This project focuses on classifying emotions from tweets using various machine learning models, including fine-tuned BERT, custom BERT, Random Forest, SVM, Logistic Regression, and Naive Bayes. The project includes a Streamlit web application for easy interaction and visualization of the classification results.
The primary goal of this project is to classify emotions into categories such as sadness, joy, love, anger, and fear. The models have been trained and evaluated to provide accurate predictions based on the input text.
-
Clone the repository:
git clone https://github.com/yourusername/emotion-classification.git cd emotion-classification -
Install the required packages:
pip install -r requirements.txt
-
Run the Streamlit app:
streamlit run app.py
Below is the table of performance metrics for each model evaluated on the validation dataset:
| Model | Train Accuracy | Test Accuracy | F1 Score (Test Data) | Precision (Test) Data) | Recall (Test Data) |
|---|---|---|---|---|---|
| Custom BERT Model + Fine-tuned | 0.881 | 0.788 | 0.606148 | 0.820222 | 0.598914 |
| Pretrained BERT Model + Fine-tuned | 0.89 | 0.79 | 0.93 | 0.84 | 0.56 |
| Naive Bayes | 0.67 | 0.60 | 0.60 | 0.76 | 0.67 |
| Random Forest | 0.867 | 0.75 | 0.84 | 0.86 | 0.82 |
| SVM | 0.88 | 0.78 | 0.84 | 0.87 | 0.82 |
| Logistic Regression | 0.85 | 0.76 | 0.79 | 0.87 | 0.74 |
The fine-tuned BERT model has been trained on the dataset to classify emotions. The model and tokenizer are loaded and used for prediction in the Streamlit app.
The custom BERT model, which has been pre-trained on a different dataset, is also included in the project. This model is used as an alternative for emotion classification.
The Random Forest model uses a TF-IDF vectorizer for feature extraction. This model provides a simple yet effective way of classifying emotions.

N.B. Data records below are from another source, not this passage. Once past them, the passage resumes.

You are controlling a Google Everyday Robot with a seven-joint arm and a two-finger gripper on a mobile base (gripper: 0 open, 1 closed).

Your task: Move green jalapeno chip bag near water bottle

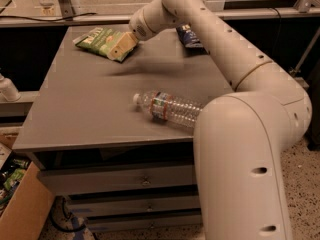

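Note:
The green jalapeno chip bag [100, 41] lies flat at the back left of the grey table [75, 109]. The gripper [122, 47] is over the bag's right end, its tan fingers [125, 44] overlapping the bag's edge. The water bottle [170, 108] lies on its side near the table's front middle, white cap pointing left, partly hidden on the right by my arm [240, 134]. The bag and bottle are well apart.
A dark blue chip bag [188, 37] lies at the back right, partly behind the arm. A cardboard box [20, 204] stands on the floor at the lower left. Drawers sit under the table top. A rail runs behind the table.

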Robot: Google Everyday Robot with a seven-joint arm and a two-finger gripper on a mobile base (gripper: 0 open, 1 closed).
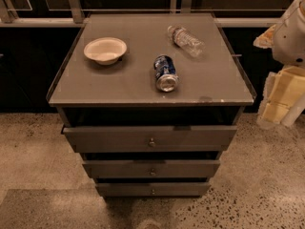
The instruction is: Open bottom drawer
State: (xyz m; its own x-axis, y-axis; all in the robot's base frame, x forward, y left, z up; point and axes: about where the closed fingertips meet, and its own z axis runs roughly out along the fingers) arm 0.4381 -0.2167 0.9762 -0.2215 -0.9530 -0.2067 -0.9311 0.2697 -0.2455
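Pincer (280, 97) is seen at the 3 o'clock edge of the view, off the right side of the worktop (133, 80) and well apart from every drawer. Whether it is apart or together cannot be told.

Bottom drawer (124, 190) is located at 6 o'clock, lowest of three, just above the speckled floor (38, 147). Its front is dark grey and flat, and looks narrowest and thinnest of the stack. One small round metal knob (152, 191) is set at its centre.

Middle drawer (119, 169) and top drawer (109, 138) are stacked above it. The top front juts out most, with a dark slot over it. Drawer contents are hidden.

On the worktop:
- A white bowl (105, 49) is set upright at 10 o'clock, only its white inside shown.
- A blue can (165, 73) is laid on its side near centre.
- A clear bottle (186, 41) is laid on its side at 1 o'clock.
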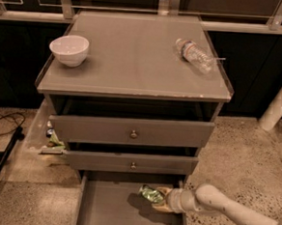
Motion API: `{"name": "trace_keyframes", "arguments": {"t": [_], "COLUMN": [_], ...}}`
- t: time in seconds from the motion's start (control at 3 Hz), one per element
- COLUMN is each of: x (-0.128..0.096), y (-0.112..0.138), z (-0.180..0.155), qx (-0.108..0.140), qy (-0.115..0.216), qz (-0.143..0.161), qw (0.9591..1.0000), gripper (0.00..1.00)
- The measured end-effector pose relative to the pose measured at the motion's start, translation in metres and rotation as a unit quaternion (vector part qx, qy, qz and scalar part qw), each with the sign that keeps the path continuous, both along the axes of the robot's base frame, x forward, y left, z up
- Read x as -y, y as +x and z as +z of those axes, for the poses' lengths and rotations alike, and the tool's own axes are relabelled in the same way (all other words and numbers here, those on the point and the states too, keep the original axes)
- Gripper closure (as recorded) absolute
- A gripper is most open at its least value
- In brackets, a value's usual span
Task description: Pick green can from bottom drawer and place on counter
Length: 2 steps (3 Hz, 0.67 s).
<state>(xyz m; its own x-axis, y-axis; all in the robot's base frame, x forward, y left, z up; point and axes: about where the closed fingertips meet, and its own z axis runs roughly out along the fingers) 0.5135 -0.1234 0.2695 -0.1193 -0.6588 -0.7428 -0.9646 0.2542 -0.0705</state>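
The green can [150, 193] lies on its side in my gripper [160, 199], which is shut on it. The can hangs a little above the floor of the open bottom drawer [105, 211], near its back right, with a shadow under it. My white arm [221, 209] reaches in from the lower right. The grey counter [135, 61] is above, at the top of the cabinet.
A white bowl [69, 49] stands at the counter's left and a clear water bottle [196, 54] lies at its right. The two upper knobbed drawers [132, 132] stick out slightly over the bottom drawer. Clutter [54, 142] sits by the cabinet's left side. A white post [279, 105] stands at right.
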Motion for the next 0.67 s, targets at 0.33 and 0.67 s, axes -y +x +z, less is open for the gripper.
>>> {"name": "trace_keyframes", "arguments": {"t": [0.33, 0.67], "x": [0.035, 0.062], "y": [-0.008, -0.018], "z": [0.051, 0.123], "qx": [0.014, 0.035], "qy": [-0.023, -0.063], "qz": [-0.004, -0.006], "qw": [0.9996, 0.9974], "gripper": [1.0, 1.0]}}
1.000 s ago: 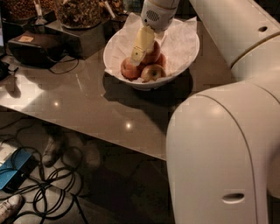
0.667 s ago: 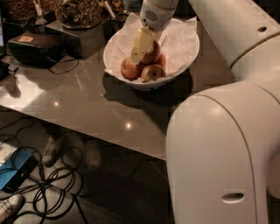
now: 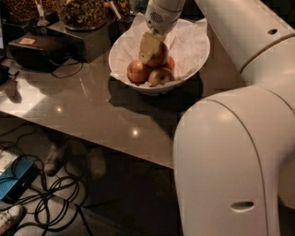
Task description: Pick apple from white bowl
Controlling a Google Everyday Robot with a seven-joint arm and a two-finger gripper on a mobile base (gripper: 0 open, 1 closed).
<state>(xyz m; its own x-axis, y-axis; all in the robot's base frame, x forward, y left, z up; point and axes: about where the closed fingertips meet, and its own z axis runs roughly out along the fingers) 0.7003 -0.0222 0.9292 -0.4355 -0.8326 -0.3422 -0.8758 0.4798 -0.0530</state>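
Observation:
The white bowl, lined with crumpled white paper, stands on the table at the top middle of the camera view. Three apples show in it. My gripper reaches down into the bowl from above. Its pale front finger lies against the left side of an orange-red apple, which sits between the fingers, a little above the other two. The far finger is hidden behind that apple. A red apple and a yellower apple lie below it at the bowl's front.
Dark containers of nuts and a black box stand at the back left of the grey table. My white arm fills the right side. Cables and a blue object lie on the floor.
The gripper stays in the bowl, almost unmoved. The apple between its fingers sits slightly higher than before. The two front apples have not moved.

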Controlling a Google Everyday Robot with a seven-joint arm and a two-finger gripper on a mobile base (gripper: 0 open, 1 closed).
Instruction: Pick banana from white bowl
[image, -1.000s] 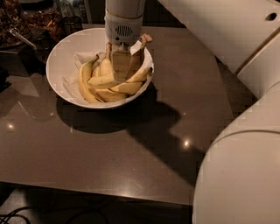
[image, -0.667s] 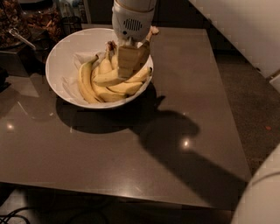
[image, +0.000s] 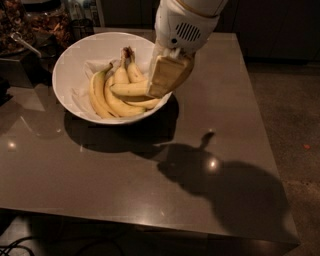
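Note:
The white bowl (image: 67, 65) stands at the back left of the dark table and holds several bananas on white paper. My gripper (image: 167, 77) hangs over the bowl's right rim. Its tan fingers (image: 172, 74) are shut on the right end of a pale-yellow banana (image: 129, 89). That banana lies level, pointing left, just above the others. The rest of the bunch (image: 112, 102) lies curved beneath it. A banana with a green stem (image: 96, 86) lies at the left of the bunch. The held banana's right tip is hidden behind the fingers.
Dark trays of snacks (image: 20, 25) and a metal cup (image: 81, 27) stand behind the bowl at the back left. The brown table top (image: 150, 185) stretches to the front and right. Its right edge (image: 267, 140) borders the floor.
My gripper has risen out of the pile and moved a little to the right, with one banana now level in its fingers. The view has also shifted.

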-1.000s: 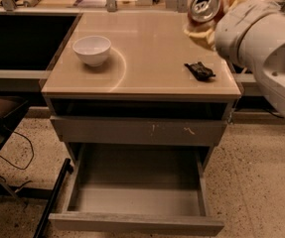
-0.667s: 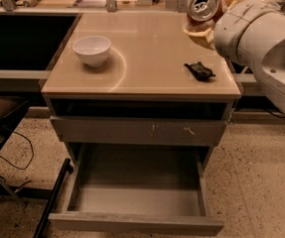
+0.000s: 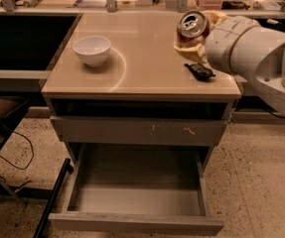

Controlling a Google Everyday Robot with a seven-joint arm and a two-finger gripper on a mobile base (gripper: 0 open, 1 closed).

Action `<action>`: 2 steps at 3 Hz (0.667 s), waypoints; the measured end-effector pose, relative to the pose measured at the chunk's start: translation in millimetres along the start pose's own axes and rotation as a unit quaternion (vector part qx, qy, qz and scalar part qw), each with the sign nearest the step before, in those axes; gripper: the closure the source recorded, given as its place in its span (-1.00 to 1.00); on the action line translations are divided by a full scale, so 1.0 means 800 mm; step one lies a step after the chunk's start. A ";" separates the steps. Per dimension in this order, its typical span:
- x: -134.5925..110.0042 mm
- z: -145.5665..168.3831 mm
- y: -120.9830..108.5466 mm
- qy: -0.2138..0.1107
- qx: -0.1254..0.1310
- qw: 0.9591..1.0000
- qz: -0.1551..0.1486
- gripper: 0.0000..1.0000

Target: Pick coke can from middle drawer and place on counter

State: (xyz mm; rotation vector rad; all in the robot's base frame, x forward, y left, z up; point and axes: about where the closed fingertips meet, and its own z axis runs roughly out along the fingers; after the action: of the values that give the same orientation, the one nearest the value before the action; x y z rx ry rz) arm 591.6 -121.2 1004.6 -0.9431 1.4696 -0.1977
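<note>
Bowl (image 3: 92, 49) sits left on your counter (image 3: 147, 66), with the middle drawer (image 3: 137, 201) pulled out below. The coke can (image 3: 192, 24) hangs over the counter's right side, long axis tilted and silver top aimed up toward the camera. Your gripper (image 3: 196, 36) is clamped round the can's lower body, hiding its base, and the arm is cut off at the right edge; since 0.7 s ago the can has dropped lower and slightly left.

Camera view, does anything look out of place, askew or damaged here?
The coke can is tilted in the gripper above the counter, at its right side. The middle drawer hangs open, empty. Pale scratches mark the drawer front above it.
</note>
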 end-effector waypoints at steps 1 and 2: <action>0.016 0.044 0.041 -0.010 -0.097 0.995 0.008 1.00; 0.010 0.111 0.035 -0.014 -0.162 0.987 0.008 1.00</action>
State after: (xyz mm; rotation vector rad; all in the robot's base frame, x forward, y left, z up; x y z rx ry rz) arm 660.7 -71.4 965.7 -1.1890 1.5084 0.0693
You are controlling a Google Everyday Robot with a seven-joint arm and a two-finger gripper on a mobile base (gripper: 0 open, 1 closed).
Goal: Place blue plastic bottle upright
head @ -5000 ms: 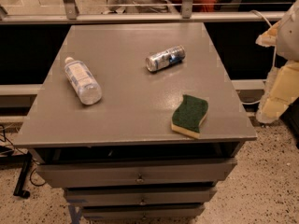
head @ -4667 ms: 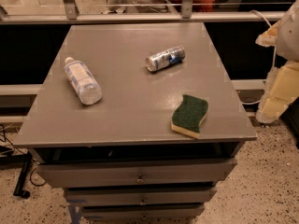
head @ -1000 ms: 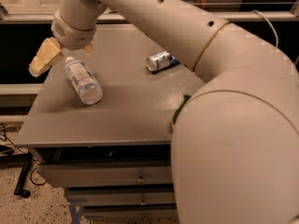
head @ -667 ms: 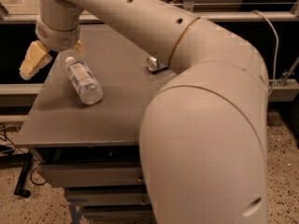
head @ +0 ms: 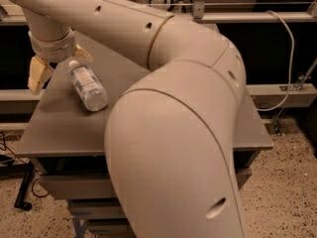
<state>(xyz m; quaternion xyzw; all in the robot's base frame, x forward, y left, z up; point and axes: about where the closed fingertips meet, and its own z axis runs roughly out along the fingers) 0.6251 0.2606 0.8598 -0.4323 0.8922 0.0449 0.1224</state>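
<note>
The blue plastic bottle (head: 89, 87) is clear with a white cap and a pale label. It lies on its side on the left part of the grey table (head: 59, 128), cap pointing to the far left. My gripper (head: 59, 64) is at the bottle's cap end, low over the table's far left corner. It is open, with one tan finger (head: 37, 75) off the table's left edge and the other (head: 82, 53) behind the cap. It holds nothing. My arm (head: 173, 108) fills the middle of the view.
My arm hides the right and middle of the table top. Grey drawers (head: 69, 187) sit under the table. A rail (head: 277, 89) and a cable (head: 290, 53) are at the right. The floor (head: 292, 192) is speckled.
My arm has swung further across the view and now hides the can. The gripper has come down closer to the bottle's cap end. The bottle has not moved.
</note>
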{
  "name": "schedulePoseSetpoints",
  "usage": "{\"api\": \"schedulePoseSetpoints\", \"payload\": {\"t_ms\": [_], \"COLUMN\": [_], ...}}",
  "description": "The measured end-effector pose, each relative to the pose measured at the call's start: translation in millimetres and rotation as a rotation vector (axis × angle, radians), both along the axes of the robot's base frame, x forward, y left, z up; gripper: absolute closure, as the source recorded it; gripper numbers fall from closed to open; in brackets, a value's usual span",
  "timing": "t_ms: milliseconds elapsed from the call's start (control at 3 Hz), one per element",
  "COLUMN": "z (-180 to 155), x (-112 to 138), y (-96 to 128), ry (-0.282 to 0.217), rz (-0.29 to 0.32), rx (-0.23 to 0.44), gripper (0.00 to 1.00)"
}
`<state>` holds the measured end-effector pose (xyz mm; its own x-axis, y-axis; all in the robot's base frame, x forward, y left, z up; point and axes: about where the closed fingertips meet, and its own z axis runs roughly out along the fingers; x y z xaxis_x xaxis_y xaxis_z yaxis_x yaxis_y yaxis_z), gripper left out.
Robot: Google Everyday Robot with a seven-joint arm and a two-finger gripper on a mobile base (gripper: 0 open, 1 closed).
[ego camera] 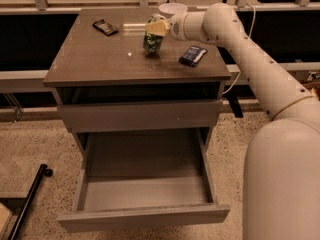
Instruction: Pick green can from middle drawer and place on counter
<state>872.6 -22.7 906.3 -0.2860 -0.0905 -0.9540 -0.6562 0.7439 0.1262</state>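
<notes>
1. The white arm (pixel 260 69) fills the right side of my view. It rises from the lower right corner and reaches left across the back of the cabinet top.
2. The counter (pixel 100 59) is a glossy grey-brown top that mirrors the things standing on it.
3. The middle drawer (pixel 145 216) is pulled fully out towards me. Its flat floor and low side walls are in plain sight.
4. Above it, the shallower drawer front (pixel 140 115) sits closed under the counter's overhang.
5. A black pole (pixel 27 204) lies slanted on the speckled floor at the lower left, well apart from the cabinet.
6. A white bowl (pixel 172 8) stands at the back edge of the counter, just behind the wrist.
7. The gripper (pixel 156 27) is over the rear middle of the counter. Its pale fingers are pinched on the upper part of the can.
8. The green can (pixel 152 42) is upright in that grasp, low over the counter, with its reflection right beneath it. I cannot tell whether its base touches the surface.
9. A blue packet (pixel 192 55) lies flat on the counter, near the can's right side.
10. A dark packet (pixel 105 27) lies flat near the back left corner, well apart from the can.
</notes>
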Motion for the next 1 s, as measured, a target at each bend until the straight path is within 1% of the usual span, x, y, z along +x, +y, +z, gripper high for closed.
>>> {"api": "schedulePoseSetpoints", "payload": {"t_ms": [333,1000], "z": [-23.7,-20.5], "x": [9.9,9.9], "y": [4.4,4.4], "ry": [0.022,0.022], "rz": [-0.014,-0.014], "rx": [-0.044,-0.044], "gripper": [0.73,0.27]}}
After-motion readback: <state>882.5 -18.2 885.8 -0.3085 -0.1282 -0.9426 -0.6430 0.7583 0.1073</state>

The Support Vector Machine (SVM) model also uses a TF-IDF vectorizer. It is known for its robustness in handling high-dimensional data.
The Logistic Regression model, combined with a TF-IDF vectorizer, offers another method for classifying emotions from text.
The Naive Bayes model, using a TF-IDF vectorizer, provides a probabilistic approach to emotion classification.
The Streamlit app allows users to input a tweet and select a model for emotion classification. The app displays the predicted emotion and the confidence score.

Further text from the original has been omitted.